Said wife sticks things in her ass on video so her husband can post it to win free gears.  Do you think either one of them gives a fuck about her pic being used as an avatar?


----------



## KILLEROFSAINTS (Apr 1, 2013)

you think we didn't have fun doing that stuff....we did stuff that we wanted and happened to take pictures of it...


----------



## Watson (Apr 1, 2013)

everytime azza lost or didnt keep his word he was just joking,

everything azza claimed he cant back up is real, he just doesnt have a camera,

azza is a man of his word or is he just joking about that also?


----------



## longworthb (Apr 1, 2013)

Every day there's a new dumbass pointless thread about someone threatening someone else or talking shit. Doesn't it get old? Seriously wtf


----------



## KILLEROFSAINTS (Apr 1, 2013)

what are we supposed to post?


----------



## longworthb (Apr 1, 2013)

Shit by all means call someone out that's lying about shit to try and be a badass online. But when people are talking about beating eachothers asses when we all know the shits not gonna happen or family's get brought into it that's just dumb as hell


----------



## dieseljimmy (Apr 1, 2013)

KILLEROFSAINTS said:


> what are we supposed to post?



Cawk pics... Duh


----------



## KILLEROFSAINTS (Apr 1, 2013)

I rekon they should change the name of this sub forum....I mean its my wife...it would piss her off...but fact is she knows just like I do...that he is a piece of scum with no life...id put a months pay on her beating the shit out of him if the opportunity arose


----------



## longworthb (Apr 1, 2013)

When families get brought into it its just crossing a line.

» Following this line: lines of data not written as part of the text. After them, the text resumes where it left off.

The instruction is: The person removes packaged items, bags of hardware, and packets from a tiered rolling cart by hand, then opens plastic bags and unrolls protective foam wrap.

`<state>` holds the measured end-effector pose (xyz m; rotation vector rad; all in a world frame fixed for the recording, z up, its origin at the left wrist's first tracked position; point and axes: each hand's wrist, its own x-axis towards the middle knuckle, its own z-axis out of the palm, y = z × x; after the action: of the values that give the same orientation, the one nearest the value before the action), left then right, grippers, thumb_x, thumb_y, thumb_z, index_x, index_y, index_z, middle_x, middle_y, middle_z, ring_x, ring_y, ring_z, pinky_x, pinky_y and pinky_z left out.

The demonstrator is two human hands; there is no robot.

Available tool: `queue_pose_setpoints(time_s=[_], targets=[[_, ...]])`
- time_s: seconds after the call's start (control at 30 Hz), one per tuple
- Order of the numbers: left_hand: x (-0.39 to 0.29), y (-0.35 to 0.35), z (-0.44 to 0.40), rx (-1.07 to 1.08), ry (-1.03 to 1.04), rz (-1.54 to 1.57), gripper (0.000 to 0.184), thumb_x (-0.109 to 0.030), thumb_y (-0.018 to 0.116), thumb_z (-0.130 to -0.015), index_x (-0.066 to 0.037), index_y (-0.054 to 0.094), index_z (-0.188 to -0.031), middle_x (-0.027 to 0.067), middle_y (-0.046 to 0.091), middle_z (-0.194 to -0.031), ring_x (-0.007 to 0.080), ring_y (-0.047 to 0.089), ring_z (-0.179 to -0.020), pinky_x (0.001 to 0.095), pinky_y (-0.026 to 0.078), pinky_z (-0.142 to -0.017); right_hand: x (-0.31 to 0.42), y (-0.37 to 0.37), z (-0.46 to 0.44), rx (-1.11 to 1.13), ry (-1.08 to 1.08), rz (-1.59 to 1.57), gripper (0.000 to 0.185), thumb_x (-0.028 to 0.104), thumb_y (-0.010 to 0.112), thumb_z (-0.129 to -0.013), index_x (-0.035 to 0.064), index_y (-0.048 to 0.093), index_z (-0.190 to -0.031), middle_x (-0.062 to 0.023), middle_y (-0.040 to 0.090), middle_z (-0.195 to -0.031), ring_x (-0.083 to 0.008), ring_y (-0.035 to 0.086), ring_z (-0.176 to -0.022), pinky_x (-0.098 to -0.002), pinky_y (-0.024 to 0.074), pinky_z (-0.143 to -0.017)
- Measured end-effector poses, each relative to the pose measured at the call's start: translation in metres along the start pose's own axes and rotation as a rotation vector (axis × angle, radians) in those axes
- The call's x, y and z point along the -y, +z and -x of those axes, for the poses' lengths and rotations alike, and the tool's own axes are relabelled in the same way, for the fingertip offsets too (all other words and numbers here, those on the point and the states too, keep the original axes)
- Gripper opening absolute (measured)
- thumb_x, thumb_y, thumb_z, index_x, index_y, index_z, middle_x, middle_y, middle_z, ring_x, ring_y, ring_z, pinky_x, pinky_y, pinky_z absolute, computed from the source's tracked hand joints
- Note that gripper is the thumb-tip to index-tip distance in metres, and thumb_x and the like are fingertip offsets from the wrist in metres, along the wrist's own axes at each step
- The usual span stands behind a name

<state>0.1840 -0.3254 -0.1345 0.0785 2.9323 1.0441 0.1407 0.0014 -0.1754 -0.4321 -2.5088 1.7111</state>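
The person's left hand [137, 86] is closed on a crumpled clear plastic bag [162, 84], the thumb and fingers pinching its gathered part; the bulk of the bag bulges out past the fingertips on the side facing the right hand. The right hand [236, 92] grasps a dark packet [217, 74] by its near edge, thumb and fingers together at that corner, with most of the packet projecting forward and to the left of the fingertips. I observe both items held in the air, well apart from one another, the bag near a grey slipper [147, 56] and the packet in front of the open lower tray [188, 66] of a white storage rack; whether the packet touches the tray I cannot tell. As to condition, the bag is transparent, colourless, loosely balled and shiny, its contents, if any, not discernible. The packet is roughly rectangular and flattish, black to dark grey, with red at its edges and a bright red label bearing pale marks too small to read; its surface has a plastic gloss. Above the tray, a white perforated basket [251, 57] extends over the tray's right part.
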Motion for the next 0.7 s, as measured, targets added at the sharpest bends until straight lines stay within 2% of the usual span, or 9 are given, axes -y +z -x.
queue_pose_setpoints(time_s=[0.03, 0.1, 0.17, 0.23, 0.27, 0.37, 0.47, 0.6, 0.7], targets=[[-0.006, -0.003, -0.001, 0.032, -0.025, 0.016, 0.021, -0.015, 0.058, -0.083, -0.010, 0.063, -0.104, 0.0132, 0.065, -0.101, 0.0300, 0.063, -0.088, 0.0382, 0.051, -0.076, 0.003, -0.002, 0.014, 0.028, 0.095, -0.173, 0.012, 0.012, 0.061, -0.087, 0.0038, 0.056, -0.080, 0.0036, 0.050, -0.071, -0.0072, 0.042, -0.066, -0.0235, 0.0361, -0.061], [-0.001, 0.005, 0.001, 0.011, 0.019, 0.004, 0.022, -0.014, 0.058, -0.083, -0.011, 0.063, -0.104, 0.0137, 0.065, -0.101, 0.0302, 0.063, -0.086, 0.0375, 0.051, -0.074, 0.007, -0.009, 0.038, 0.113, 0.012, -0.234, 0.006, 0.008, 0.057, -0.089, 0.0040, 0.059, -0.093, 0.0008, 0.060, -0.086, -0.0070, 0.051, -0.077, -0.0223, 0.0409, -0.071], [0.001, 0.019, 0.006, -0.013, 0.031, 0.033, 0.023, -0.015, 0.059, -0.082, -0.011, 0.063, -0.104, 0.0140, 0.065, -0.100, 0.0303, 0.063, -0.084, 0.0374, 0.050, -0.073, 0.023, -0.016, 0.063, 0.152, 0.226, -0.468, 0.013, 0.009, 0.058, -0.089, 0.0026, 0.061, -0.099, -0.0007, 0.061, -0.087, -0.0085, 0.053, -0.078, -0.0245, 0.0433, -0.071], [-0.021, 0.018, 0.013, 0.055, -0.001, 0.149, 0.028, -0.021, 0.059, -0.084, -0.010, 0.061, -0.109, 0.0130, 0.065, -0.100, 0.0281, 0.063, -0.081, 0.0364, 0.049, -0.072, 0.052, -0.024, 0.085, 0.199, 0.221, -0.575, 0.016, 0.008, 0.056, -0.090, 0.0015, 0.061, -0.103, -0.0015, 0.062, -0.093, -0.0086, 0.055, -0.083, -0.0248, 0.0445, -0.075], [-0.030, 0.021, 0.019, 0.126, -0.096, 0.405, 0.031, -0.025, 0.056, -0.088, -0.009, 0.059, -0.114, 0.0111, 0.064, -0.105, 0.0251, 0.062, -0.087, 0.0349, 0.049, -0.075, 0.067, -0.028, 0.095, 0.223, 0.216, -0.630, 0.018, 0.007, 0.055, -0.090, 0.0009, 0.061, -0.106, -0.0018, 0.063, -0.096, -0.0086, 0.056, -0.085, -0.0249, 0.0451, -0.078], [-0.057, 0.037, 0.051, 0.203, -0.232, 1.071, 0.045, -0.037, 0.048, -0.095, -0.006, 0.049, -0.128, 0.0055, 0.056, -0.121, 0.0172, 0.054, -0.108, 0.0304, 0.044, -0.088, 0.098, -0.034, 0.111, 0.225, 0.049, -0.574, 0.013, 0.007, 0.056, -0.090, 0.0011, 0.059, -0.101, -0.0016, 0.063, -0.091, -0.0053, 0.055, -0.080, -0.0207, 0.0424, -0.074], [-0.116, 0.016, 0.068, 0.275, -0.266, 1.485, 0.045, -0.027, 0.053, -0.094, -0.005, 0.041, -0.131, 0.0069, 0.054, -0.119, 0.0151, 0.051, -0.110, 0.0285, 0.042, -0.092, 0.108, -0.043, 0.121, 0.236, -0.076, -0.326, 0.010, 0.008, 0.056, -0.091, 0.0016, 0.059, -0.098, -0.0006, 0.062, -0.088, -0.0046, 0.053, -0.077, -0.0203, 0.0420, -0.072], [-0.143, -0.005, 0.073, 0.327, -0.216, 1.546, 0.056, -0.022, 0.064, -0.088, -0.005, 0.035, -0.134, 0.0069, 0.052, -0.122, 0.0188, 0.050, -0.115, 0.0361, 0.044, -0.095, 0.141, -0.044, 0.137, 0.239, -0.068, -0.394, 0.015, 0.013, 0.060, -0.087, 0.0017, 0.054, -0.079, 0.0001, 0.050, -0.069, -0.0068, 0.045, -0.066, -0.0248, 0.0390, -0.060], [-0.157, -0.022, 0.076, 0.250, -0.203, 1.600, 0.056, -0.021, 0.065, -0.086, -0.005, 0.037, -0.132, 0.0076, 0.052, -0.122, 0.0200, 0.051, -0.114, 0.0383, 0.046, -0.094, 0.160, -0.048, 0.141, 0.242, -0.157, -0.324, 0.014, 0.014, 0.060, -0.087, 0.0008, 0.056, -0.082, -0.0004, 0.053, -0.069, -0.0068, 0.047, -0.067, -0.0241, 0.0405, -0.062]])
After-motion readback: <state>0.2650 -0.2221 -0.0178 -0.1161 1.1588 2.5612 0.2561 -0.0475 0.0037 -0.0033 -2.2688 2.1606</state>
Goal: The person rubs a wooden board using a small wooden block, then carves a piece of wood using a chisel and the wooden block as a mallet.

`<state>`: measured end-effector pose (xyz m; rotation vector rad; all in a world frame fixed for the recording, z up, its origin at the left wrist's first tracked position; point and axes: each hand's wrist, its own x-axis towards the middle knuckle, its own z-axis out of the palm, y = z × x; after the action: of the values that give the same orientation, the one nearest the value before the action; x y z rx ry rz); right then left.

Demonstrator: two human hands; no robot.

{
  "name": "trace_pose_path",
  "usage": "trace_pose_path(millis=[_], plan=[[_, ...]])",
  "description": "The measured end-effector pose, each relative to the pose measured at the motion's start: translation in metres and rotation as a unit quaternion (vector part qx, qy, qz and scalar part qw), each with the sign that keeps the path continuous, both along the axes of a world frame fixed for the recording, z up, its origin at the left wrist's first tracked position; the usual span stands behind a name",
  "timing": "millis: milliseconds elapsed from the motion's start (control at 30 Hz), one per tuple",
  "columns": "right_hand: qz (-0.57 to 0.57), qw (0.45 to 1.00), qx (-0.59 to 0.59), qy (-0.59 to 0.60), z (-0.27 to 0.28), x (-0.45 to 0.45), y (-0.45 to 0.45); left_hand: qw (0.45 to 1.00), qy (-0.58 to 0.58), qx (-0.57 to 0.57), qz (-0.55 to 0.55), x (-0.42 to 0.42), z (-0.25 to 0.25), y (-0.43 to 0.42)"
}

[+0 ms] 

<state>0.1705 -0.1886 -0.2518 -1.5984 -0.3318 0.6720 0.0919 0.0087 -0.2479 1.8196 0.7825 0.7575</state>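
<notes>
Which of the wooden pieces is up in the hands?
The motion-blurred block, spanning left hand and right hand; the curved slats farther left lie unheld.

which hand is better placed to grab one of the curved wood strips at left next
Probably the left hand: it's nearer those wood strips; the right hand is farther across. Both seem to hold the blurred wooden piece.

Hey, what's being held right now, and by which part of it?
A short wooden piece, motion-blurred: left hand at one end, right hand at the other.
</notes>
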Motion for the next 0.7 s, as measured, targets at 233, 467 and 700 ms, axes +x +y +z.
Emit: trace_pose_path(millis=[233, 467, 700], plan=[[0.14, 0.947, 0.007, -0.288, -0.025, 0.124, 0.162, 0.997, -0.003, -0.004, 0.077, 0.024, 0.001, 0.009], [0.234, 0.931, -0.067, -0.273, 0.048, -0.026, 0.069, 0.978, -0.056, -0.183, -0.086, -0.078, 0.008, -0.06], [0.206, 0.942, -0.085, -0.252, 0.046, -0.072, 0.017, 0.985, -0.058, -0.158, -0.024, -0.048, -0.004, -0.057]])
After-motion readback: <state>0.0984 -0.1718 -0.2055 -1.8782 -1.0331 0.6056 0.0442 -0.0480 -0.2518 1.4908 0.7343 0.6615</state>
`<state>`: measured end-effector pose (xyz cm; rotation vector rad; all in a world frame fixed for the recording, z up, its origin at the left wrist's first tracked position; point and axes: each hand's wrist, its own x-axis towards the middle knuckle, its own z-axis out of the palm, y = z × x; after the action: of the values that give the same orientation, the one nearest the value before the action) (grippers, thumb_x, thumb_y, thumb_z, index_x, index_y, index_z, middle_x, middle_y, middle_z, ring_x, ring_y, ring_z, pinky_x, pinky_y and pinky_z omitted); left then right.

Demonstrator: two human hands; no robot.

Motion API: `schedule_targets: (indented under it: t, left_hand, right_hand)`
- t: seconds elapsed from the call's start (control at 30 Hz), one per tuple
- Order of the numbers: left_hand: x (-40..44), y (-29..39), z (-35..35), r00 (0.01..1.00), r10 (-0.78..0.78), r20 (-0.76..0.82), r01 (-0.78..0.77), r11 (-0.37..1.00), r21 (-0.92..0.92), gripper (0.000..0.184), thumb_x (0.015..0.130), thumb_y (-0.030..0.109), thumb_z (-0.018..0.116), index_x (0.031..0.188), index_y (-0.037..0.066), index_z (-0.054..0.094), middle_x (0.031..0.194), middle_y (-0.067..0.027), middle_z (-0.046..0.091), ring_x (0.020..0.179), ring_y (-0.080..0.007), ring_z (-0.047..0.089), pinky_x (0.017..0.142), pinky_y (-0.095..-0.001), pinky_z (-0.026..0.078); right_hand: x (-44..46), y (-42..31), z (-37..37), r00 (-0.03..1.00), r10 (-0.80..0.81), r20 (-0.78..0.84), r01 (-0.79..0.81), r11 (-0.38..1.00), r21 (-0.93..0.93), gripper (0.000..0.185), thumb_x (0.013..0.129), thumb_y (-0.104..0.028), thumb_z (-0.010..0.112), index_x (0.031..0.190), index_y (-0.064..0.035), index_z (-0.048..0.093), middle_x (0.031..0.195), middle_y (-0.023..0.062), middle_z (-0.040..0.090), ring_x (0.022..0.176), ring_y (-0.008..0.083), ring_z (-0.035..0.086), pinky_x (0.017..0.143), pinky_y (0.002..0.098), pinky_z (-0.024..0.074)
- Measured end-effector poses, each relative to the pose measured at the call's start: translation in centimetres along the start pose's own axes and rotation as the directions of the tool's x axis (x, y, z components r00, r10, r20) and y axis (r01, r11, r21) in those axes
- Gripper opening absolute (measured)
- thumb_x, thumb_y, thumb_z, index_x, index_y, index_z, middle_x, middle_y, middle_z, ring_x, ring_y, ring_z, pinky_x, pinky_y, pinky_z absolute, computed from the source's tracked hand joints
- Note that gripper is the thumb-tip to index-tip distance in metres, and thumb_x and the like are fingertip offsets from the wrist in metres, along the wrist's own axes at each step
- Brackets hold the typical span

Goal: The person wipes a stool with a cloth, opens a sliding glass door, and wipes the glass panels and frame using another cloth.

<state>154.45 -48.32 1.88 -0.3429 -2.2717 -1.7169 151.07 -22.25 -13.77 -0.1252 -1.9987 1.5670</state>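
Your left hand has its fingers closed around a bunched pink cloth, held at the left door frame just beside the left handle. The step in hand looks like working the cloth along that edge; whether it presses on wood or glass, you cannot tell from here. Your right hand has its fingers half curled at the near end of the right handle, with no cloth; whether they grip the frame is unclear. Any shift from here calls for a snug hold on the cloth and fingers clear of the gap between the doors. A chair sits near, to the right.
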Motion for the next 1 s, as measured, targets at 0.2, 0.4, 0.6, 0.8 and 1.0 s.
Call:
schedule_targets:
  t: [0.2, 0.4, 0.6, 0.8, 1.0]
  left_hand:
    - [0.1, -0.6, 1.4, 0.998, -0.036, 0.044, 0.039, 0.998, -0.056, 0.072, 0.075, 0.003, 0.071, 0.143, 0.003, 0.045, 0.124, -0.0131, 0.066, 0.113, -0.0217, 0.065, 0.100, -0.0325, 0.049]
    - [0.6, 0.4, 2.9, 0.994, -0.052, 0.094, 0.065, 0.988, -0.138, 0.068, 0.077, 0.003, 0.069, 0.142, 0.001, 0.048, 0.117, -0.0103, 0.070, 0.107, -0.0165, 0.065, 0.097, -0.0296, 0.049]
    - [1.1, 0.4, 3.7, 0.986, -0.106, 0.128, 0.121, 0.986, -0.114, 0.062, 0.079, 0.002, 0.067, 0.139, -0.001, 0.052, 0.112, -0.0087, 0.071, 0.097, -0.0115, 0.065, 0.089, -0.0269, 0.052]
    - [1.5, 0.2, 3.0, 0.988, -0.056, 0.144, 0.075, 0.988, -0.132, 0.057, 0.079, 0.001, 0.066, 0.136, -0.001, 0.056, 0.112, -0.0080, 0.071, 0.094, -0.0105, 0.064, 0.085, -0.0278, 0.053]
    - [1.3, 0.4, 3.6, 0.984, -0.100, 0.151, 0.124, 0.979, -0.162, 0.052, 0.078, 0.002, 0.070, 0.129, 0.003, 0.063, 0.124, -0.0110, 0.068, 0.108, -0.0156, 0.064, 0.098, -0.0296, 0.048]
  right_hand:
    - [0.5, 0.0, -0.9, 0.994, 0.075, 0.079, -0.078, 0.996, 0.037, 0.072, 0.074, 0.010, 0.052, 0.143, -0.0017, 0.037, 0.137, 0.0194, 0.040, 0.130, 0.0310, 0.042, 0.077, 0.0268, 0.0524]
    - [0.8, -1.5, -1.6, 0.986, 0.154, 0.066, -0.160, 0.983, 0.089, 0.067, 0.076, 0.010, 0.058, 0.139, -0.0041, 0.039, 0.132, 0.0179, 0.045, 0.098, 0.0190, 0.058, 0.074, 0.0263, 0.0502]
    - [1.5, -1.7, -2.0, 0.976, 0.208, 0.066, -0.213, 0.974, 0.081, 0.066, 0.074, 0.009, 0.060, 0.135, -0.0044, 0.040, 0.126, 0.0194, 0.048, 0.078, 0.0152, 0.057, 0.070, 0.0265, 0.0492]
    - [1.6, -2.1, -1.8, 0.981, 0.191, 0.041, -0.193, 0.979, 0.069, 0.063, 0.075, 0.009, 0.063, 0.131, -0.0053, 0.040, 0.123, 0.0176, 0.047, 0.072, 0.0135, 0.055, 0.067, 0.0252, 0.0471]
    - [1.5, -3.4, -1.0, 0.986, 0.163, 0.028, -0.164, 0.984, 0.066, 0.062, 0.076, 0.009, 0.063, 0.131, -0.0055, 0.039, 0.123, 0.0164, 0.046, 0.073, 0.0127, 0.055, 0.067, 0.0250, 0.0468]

And I'd pay big bucks to watch her beat his ass just sayin


----------



## KILLEROFSAINTS (Apr 1, 2013)

shes broken my nose and and blacked my eyes sparring....with me obviously protecting her...but azza isn't a 1/4 the man I am....she would make him cry...he knows it


----------



## SheriV (Apr 1, 2013)

dieseljimmy said:


> cawk pics... Duh




duh!


----------



## dieseljimmy (Apr 1, 2013)

SheriV said:


> duh!



I love you!


----------



## D-Lats (Apr 1, 2013)

longworthb said:


> Every day there's a new dumbass pointless thread about someone threatening someone else or talking shit. Doesn't it get old? Seriously wtf


Don't read it. There's shit programs on tv everyday I just change the channel pretty simple concept.


----------



## azza1971 (Apr 1, 2013)

The avi was as a direct result of threats against my wife, and the tool that changes my avi and my sig?s, dont change my settings and i will stop, its that fucking simple tool heads.


----------



## azza1971 (Apr 1, 2013)

just remember KOS YOU disrespected her and posted pics, some tasteless, so you knowingly brought her to AG, also google KOS?s wife and she comes up, so blame google or back the fuck off me.


----------



## Rednack (Apr 1, 2013)

Big Pimpin said:


> Said wife sticks things in her ass on video so her husband can post it to win free gears.  Do you think either one of them gives a fuck about her pic being used as an avatar?


I got a fresh pocketfull of candy canes...lol


----------



## KILLEROFSAINTS (Apr 1, 2013)

azza1971 said:


> The avi was as a direct result of threats against my wife, and the tool that changes my avi and my sig?s, dont change my settings and i will stop, its that fucking simple tool heads.



lol...azza always the victim...poor cunt


----------



## Watson (Apr 1, 2013)

azza1971 said:


> The avi was as a direct result of threats against my wife, and the tool that changes my avi and my sig?s, dont change my settings and i will stop, its that fucking simple tool heads.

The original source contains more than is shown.